Zoé la miró con desprecio.
– Poder, naturalmente.
– ¡Es un eunuco! -escupió Helena-. Atrás quedaron los días en que un eunuco podía ser cualquier cosa, salvo emperador. ¿Tan idiota es para no haberse enterado todavía?
– En épocas de necesidad, recurriremos a cualquiera que creamos que puede salvarnos -dijo Zoé en voz calma-. Más te vale no olvidar eso. Constantino es inteligente y necesita ser amado. No lo subestimes, Helena. Posee tu misma debilidad por la admiración, pero es más valiente que tú. Y tú puedes adular incluso a un eunuco, si te vales de tu cerebro tanto como de tu cuerpo. De hecho, sería muy sensato que, en lo que concierne a los hombres, utilizaras el cerebro en lugar de tu cuerpo, por el momento.
Nuevamente acudió el color a las mejillas de Helena.
– Dicho con toda la sensatez y la rectitud de una mujer demasiado anciana para hacer ninguna otra cosa -se burló Helena.
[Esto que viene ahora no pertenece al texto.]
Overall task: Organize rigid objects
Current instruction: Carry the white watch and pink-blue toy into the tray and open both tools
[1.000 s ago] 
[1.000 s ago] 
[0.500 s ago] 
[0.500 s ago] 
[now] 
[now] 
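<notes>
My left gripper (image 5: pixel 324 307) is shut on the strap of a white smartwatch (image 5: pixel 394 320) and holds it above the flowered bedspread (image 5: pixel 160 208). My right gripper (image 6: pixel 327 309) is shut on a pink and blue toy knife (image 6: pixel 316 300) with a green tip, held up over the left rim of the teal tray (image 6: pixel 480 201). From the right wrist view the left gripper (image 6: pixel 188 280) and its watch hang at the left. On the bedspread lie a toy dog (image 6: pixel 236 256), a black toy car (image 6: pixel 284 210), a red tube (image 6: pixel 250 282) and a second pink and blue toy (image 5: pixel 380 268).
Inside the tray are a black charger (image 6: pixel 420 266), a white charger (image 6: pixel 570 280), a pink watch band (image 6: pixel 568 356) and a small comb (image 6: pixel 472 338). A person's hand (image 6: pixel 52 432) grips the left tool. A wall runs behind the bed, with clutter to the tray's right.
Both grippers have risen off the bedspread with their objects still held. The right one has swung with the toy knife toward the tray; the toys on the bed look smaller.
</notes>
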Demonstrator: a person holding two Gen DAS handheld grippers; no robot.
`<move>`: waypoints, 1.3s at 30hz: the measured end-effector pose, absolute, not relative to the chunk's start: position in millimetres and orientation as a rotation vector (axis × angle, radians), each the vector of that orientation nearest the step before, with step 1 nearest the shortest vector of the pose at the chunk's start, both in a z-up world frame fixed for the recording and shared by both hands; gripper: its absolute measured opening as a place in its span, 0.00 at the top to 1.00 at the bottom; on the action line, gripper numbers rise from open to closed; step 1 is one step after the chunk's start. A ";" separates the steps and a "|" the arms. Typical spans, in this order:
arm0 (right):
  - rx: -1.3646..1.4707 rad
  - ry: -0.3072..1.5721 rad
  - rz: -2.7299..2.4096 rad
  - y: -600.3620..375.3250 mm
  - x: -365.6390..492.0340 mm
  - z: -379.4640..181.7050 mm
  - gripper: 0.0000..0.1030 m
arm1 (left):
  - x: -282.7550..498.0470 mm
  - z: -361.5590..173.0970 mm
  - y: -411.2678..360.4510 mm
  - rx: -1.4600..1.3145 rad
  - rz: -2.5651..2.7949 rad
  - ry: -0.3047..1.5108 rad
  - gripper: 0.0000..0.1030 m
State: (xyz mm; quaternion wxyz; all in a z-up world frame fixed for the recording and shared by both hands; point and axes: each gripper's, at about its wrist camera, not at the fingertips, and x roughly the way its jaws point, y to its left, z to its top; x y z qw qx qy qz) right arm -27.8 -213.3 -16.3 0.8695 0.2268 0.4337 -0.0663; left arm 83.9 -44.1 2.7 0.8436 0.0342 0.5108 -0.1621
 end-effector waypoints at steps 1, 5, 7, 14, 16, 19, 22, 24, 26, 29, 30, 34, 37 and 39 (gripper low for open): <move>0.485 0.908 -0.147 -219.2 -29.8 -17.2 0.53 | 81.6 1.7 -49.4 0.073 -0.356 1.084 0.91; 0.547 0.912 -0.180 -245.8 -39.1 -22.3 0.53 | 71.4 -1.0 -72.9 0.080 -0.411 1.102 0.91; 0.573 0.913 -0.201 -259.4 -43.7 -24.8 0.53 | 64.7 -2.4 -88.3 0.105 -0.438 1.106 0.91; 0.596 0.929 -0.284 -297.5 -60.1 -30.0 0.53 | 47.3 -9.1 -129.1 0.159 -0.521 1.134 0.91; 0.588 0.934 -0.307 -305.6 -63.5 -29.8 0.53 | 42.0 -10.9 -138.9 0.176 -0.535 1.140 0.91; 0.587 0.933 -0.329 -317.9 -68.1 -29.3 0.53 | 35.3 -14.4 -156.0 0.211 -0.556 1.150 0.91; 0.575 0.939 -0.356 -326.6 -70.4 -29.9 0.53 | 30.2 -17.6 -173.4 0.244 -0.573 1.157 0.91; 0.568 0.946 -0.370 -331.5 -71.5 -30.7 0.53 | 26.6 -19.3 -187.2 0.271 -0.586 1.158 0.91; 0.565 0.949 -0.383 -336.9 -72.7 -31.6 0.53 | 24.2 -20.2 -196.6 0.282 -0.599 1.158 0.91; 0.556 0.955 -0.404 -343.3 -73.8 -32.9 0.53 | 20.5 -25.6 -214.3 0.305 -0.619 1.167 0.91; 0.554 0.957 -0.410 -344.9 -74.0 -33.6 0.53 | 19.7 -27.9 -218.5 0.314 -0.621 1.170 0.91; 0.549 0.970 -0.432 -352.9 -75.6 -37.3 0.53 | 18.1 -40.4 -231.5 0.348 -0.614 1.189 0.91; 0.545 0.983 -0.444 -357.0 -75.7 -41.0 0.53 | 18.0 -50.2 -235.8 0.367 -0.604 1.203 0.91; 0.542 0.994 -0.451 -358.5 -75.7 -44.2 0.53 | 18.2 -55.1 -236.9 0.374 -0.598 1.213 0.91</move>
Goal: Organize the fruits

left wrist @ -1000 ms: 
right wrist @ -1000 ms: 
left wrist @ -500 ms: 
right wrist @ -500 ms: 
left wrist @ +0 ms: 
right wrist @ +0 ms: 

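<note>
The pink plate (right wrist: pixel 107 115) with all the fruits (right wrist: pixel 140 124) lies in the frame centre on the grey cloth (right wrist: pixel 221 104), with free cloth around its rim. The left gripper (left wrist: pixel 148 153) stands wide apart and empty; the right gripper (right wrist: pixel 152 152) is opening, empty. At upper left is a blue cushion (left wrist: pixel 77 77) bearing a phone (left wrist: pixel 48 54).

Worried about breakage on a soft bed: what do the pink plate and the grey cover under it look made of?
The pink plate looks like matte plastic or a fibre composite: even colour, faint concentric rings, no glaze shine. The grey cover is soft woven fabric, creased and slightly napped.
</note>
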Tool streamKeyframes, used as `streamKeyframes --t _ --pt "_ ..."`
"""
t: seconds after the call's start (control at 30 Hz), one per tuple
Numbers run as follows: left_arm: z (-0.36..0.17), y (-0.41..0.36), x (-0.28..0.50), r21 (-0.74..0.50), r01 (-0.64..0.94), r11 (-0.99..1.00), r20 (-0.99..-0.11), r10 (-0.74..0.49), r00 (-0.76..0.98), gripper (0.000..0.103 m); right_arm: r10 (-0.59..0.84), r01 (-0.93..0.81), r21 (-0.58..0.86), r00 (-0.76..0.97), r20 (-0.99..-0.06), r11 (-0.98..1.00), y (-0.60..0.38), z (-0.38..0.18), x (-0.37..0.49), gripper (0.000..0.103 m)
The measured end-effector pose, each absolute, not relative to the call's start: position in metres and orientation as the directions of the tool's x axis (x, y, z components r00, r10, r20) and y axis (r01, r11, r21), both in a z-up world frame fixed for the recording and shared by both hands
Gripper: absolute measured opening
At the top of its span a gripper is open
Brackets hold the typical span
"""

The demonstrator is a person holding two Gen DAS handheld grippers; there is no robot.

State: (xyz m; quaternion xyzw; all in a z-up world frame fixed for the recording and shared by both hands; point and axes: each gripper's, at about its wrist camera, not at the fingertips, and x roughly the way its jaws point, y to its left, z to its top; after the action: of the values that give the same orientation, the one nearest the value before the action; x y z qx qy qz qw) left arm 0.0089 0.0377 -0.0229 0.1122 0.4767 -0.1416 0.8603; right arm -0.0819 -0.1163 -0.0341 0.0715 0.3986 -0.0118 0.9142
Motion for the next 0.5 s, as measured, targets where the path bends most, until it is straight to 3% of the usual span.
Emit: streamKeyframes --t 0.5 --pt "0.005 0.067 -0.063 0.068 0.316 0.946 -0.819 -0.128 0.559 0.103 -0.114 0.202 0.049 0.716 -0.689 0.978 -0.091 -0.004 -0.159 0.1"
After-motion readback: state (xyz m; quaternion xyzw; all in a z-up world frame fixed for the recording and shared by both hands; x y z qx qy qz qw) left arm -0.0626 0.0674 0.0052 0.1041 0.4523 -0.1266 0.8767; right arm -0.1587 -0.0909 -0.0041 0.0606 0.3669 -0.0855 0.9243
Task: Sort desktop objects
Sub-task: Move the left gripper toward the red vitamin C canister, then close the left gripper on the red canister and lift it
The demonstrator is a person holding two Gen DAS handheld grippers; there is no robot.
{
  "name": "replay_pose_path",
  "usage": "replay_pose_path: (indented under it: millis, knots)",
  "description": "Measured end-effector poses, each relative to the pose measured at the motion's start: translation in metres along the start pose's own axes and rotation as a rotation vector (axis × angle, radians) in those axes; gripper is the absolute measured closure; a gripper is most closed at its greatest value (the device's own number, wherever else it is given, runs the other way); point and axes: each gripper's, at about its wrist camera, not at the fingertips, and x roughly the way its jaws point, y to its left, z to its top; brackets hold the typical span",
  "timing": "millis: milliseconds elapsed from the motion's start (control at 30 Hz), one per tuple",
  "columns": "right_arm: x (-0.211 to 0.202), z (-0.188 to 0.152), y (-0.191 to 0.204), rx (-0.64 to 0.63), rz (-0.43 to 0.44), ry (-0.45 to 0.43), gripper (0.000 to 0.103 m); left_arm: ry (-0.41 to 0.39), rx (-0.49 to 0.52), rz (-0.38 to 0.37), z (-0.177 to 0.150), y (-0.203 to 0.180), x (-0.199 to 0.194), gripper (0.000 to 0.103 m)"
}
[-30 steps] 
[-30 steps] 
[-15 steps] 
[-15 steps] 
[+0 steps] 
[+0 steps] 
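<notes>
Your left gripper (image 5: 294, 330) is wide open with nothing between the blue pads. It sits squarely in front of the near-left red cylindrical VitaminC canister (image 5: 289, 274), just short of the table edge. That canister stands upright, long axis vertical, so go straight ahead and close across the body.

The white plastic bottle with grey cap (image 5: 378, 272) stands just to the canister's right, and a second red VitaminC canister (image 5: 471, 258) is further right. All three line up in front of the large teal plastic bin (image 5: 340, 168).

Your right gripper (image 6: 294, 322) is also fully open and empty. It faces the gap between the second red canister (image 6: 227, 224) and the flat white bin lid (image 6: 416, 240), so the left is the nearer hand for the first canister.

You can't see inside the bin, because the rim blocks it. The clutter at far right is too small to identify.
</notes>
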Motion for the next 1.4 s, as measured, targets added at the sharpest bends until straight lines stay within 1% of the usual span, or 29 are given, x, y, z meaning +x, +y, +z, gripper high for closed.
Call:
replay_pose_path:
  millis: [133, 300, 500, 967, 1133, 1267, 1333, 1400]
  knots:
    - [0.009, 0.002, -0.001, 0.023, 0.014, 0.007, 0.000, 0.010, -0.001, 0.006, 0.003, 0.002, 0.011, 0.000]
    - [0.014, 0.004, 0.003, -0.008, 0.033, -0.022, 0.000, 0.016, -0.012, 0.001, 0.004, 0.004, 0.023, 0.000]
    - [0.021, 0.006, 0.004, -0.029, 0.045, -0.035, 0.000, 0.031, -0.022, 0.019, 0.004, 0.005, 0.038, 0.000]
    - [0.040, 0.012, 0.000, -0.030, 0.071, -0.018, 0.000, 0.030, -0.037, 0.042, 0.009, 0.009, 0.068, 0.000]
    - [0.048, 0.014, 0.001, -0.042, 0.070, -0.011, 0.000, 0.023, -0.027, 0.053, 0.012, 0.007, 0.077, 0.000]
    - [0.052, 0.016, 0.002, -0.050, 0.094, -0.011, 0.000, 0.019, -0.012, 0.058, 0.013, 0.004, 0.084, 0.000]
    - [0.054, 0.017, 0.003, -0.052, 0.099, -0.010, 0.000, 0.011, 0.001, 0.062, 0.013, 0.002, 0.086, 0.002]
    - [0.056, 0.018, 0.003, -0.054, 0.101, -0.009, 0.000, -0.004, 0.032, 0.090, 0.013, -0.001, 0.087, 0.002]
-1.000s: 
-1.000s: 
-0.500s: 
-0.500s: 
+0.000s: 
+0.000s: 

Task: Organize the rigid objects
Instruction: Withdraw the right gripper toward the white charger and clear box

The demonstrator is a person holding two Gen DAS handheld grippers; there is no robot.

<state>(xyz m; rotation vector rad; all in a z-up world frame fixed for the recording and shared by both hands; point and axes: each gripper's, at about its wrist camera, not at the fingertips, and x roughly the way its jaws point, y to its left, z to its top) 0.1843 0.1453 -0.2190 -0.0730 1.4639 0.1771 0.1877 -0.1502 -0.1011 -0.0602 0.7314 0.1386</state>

Se pasó las manos por la esbelta cintura y el vientre plano, y levantó otra vez los hombros, muy levemente, para ofrecer una curva todavía más voluptuosa.
Aquella insinuación hirió a Zoé. Había puntos de su mentón y de tu cuello que odiaba al verlos en el espejo, y la parte superior de sus brazos y sus muslos ya no tenían la firmeza de antes, la de hacía sólo unos años.